Drive already mounted at /content/drive; to attempt to forcibly remount, call drive.mount("/content/drive", force_remount=True).


In [2]:
import pandas as pd
import glob
import os
import numpy as np
from tqdm import tqdm

def resample_station_data(df: pd.DataFrame, station_id_col: str, timestamp_col: str, freq: str = '10min') -> pd.DataFrame:
    """
    Resamples irregular time-series data using a robust and efficient pd.merge_asof method.
    """
    df = df.sort_values(timestamp_col)
    all_resampled_dfs = []
    for station_id, station_df in tqdm(df.groupby(station_id_col), desc="Resampling stations"):
        if station_df.empty:
            continue
        start_time = station_df[timestamp_col].min().floor(freq)
        end_time = station_df[timestamp_col].max().ceil(freq)
        time_grid = pd.DataFrame({timestamp_col: pd.date_range(start=start_time, end=end_time, freq=freq)})
        resampled_station = pd.merge_asof(
            left=time_grid,
            right=station_df,
            on=timestamp_col,
            direction='nearest',
            tolerance=pd.Timedelta('15min')
        )
        resampled_station[station_id_col] = station_id
        resampled_station = resampled_station.ffill().bfill()
        resampled_station.dropna(subset=[c for c in resampled_station.columns if c not in [timestamp_col]], inplace=True)
        all_resampled_dfs.append(resampled_station)
    if not all_resampled_dfs:
        return pd.DataFrame()
    final_df = pd.concat(all_resampled_dfs, ignore_index=True)
    return final_df

# --- Configuration ---
DATA_DIR = '/content/drive/MyDrive/Youbike_Master_Project/YouBike_Demand_Forecast/data/'
OUTPUT_DIR = '/content/drive/MyDrive/Youbike_Master_Project/YouBike_Demand_Forecast/data_clean/'
BATCH_SIZE = 50
os.makedirs(OUTPUT_DIR, exist_ok=True)

# --- 1. Process and Clean Site Information (Dimension Table) ---
print("--- Step 1: Consolidating and Cleaning Site Information ---")
site_files = glob.glob(os.path.join(DATA_DIR, '*_site.csv'))

if not site_files:
    print(f"Error: No site files found in '{DATA_DIR}'.")
    sites_info_df = None
else:
    all_sites_df = pd.concat((pd.read_csv(file) for file in site_files), ignore_index=True)
    print(f"Loaded {len(all_sites_df)} records from {len(site_files)} site files.")
    cols_to_drop_from_sites = ['sarea', 'ar']
    all_sites_df = all_sites_df.drop(columns=[col for col in cols_to_drop_from_sites if col in all_sites_df.columns])
    sites_info_df = all_sites_df.sort_values('sno').drop_duplicates(subset='sno', keep='last').copy()
    print(f"Created a clean lookup table with {len(sites_info_df)} unique stations.")
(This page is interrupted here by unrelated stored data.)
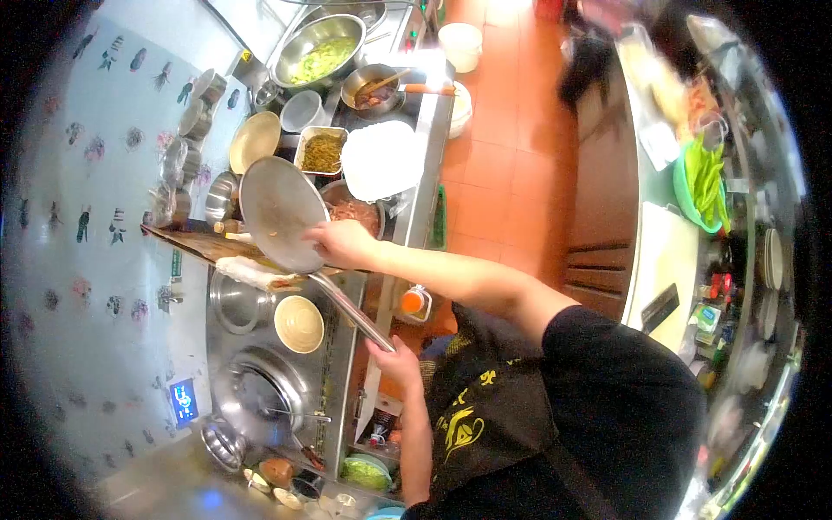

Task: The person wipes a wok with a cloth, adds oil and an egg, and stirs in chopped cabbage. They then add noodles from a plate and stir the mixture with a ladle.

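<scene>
A round metal pan [282, 208] is tilted up over the counter, its inner surface facing me. My left hand [394, 360] is closed round the end of its long metal handle [351, 310]. My right hand [342, 243] is at the pan's near edge, its fingers curled and touching the inside; whatever they may hold is hidden. Behind the pan, a pot of reddish-brown food [360, 215] shows partly. A beige bowl [299, 324] sits below the pan, beside a white cloth-like bundle [247, 272].
A bowl of chopped greens [322, 61], a small pot with a spoon [373, 94] and a white-covered container [381, 160] line the upper counter. A steel wok station [260, 394] lies below. An orange-capped bottle [414, 302] stands near my arms. Another counter [663, 260] runs along the right.
</scene>
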The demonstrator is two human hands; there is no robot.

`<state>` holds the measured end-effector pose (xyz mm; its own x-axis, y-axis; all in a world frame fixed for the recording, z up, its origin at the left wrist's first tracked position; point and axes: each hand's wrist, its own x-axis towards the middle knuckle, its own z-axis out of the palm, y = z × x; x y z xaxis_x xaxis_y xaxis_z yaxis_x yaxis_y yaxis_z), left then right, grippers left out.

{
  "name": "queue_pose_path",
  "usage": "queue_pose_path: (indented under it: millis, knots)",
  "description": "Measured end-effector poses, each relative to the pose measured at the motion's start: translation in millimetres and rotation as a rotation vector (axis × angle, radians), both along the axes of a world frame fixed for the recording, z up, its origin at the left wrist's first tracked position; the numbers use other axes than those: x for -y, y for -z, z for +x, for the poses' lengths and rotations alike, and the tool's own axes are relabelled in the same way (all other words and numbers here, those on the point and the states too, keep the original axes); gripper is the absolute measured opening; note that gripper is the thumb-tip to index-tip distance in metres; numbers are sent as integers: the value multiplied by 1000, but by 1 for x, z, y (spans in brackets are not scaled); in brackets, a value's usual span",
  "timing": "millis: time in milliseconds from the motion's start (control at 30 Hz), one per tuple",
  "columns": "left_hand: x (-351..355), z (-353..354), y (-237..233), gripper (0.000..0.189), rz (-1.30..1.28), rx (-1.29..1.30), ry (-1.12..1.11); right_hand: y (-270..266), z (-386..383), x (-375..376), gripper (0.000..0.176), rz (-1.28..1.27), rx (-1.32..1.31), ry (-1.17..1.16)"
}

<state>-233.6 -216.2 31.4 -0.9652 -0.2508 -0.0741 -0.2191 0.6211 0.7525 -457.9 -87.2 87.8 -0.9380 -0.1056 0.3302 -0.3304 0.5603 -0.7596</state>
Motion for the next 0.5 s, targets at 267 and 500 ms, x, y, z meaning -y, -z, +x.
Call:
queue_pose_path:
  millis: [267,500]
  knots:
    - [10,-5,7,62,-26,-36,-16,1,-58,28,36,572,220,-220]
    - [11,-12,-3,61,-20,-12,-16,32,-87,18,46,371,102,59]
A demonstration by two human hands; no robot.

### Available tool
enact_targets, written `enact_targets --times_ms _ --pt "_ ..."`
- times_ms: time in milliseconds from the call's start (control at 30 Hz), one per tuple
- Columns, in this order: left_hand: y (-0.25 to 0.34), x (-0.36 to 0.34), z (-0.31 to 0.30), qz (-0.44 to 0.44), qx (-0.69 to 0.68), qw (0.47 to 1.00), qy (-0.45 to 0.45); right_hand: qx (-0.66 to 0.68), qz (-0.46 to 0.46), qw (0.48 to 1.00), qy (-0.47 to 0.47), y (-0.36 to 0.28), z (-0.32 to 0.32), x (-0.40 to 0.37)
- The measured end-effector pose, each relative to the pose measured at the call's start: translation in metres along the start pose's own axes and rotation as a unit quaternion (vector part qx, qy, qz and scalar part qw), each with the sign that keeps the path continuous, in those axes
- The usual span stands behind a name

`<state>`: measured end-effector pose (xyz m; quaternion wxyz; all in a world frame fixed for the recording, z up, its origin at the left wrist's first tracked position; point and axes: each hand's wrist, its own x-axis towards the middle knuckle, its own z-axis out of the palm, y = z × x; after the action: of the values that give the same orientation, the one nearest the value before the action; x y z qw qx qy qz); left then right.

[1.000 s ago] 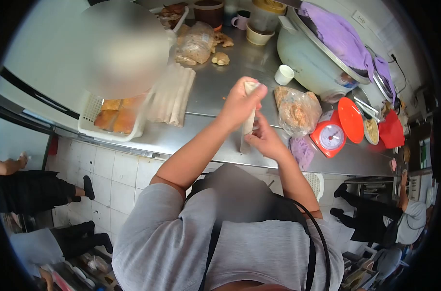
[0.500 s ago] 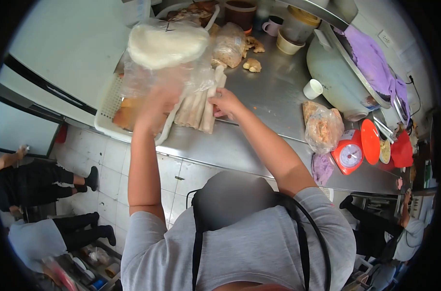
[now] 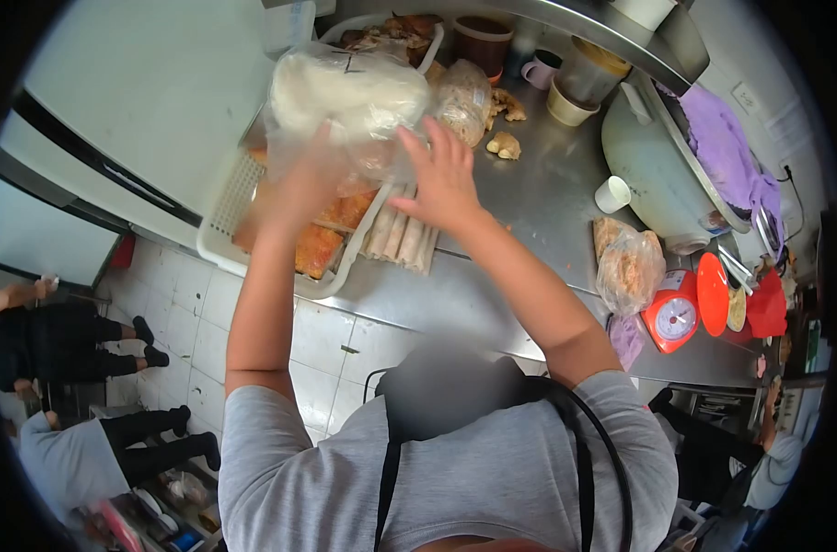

# --- 2. Process Snapshot Data in Batches to Conserve Memory ---
print("\n--- Step 2: Processing Snapshot Data in Batches ---")
slot_files = sorted(glob.glob(os.path.join(DATA_DIR, '*_slot.csv')))
processed_batch_files = []

if not slot_files or sites_info_df is None:
    print(f"Error: No snapshot/slot files found or site info is missing. Halting.")
else:
    num_batches = int(np.ceil(len(slot_files) / BATCH_SIZE))
    for i in range(num_batches):
        start_index = i * BATCH_SIZE
        end_index = start_index + BATCH_SIZE
        batch_files = slot_files[start_index:end_index]

        print(f"\n--- Processing Batch {i+1}/{num_batches} ---")

        batch_df = pd.concat((pd.read_csv(file) for file in batch_files), ignore_index=True)
        print(f"Loaded {len(batch_df)} records from {len(batch_files)} files.")

        timestamp_col = 'infoTime'
        numeric_cols = ['total', 'available_rent_bikes', 'available_return_bikes']

        batch_df[timestamp_col] = pd.to_datetime(batch_df[timestamp_col], errors='coerce')
        batch_df.dropna(subset=[timestamp_col], inplace=True)

        for col in numeric_cols:
            if col in batch_df.columns:
                batch_df[col] = pd.to_numeric(batch_df[col], errors='coerce')

        batch_df.dropna(subset=[c for c in numeric_cols if c in batch_df.columns], inplace=True)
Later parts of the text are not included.